Lors de la dernière offseason, l’objectif était devenu clair pour les Rams. Il faut gagner. Pour cela, l’effectif avait déjà de quoi faire saliver. Les deux stars défensives que sont Aaron Donald et Jalen Ramsey constituaient de belles fondation. Mais l’effectif a bougé. Tout d’abord en interne, un certain Cooper Kupp a crevé l’écran. L’ancien de la Eastern Washington University a tout bonnement changé de dimension cette année. A l’aube de la saison, il était un bon receveur de la NFL mais rien à voir comparé à ce qu’il est devenu. 1947 yards et 16 touchdown, voilà les chiffres de la saison impressionnante de Kupp. Il a fait preuve de régularité et d’efficacité. C’est lui la cible numéro une de Matthew Stafford et leur duo est létal, demandez aux fans de Tampa Bay.
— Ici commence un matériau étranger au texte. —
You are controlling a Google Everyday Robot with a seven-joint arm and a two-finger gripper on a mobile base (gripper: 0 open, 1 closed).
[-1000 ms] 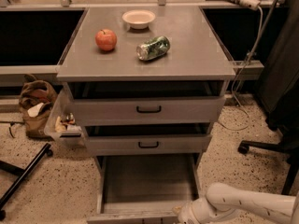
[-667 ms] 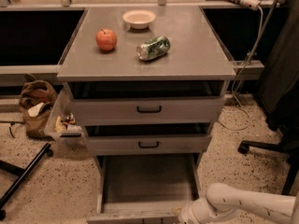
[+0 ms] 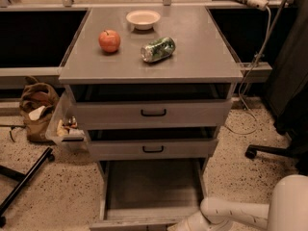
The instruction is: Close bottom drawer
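Note:
The bottom drawer (image 3: 151, 186) is pulled far out of the grey cabinet, its long flat grey tray empty and its front panel at the lower edge of the view. The two upper drawers (image 3: 153, 112) with black bar handles stand slightly out. My white arm comes in from the lower right, and my gripper (image 3: 185, 224) is at the right end of the bottom drawer's front panel, mostly cut off by the frame edge.
On the cabinet top lie a red apple (image 3: 109, 40), a white bowl (image 3: 143, 19) and a green can (image 3: 158, 49) on its side. A brown bag (image 3: 37, 110) and a clear bin (image 3: 65, 126) sit at the left. A black chair base (image 3: 274, 150) is at the right.

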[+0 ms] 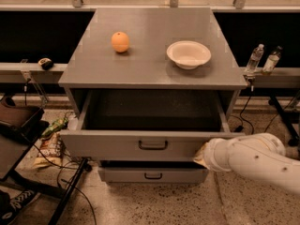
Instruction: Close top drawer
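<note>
Top drawer stands pulled well out from under the desk's front edge, its dark inside showing and its black handle centred on the grey front. The gripper is at the right end of that front, below the desk's front right corner, on the white arm. Whether it is clenched or released cannot be told.

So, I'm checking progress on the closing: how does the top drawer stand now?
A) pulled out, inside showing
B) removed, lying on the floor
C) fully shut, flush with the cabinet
A: the top drawer sticks out from the cabinet with its dark inside in view, and the tool sits at the right end of its front.
</note>
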`<state>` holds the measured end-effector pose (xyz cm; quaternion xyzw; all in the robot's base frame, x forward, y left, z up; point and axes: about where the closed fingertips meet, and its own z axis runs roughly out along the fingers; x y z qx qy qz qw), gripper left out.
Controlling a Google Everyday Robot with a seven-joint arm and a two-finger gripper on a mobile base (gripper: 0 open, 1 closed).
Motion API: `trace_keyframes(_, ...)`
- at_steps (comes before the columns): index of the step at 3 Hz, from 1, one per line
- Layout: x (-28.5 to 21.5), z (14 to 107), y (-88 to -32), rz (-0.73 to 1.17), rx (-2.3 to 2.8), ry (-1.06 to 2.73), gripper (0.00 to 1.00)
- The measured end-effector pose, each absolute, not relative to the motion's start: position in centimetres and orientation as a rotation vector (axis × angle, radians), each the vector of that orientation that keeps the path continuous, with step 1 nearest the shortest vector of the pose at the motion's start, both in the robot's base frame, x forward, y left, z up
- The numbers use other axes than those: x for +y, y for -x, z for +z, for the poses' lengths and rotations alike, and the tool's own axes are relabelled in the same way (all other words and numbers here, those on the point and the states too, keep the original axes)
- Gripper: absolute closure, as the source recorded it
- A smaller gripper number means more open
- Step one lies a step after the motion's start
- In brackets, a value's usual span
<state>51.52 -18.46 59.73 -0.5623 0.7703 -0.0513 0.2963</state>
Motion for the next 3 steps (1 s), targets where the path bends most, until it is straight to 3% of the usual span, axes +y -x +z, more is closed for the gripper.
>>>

Pleine lumière sur Cooper Kupp. Cary Edmondson-USA TODAY Sports

Los Angeles avait déjà son lot de stars mais les dirigeants en voulaient plus. Deux arrivées significatives sont à mentionner. Odell Beckham Junior bien évidemment. Le fantasque receveur retrouve des couleurs en bleu et jaune. Arrivé après son piètre passage à Cleveland, « OBJ » s’est fait une place dans le collectif Rams et apporte clairement. Avec la blessure de Robert Woods en novembre, il est venu compléter l’escouade de WR. Stafford possède de sacrés cibles. Los Angeles semble avoir relancé OBJ ce qui n’était pas gagné. L’autre nouvelle étoile vient du Colorado. Von Miller, illustre joueur des Broncos, a rejoint une défense déjà effrayante. La présence du deuxième choix au total de la draft 2011, même en perte de vitesse, constitue une menace de plus pour les QB adverses. Passrusher de talent, Miller a notamment joué un rôle prépondérant dans la victoire face aux Buccs. Enfin, un retour est à mentionner, celui de Cam Akers. Le running back est revenu très rapidement d’une grave blessure et le moins que l’on puisse dire c’est qu’il s’est vite remis à niveau permettant d’avantage d’alternative au coaching des Rams.

Pour toutes ces raisons, cette année peut ressembler à la bonne pour les Rams. Sachant que le destin pourrait faire un joli clin d’œil aux californiens. En effet l’an passé, les Buccaneers de Tampa Bay étaient les premiers à remporter un Superbowl à domicile, au bout de la cinquante cinquième édition. En 2022, la grande finale se passe au SoFi Stadium de Los Angeles, stade des Rams qui ont éliminé les champions en titre, les … Buccaneers. Les supporters de la bande à McVay peuvent espérer boucler la boucle.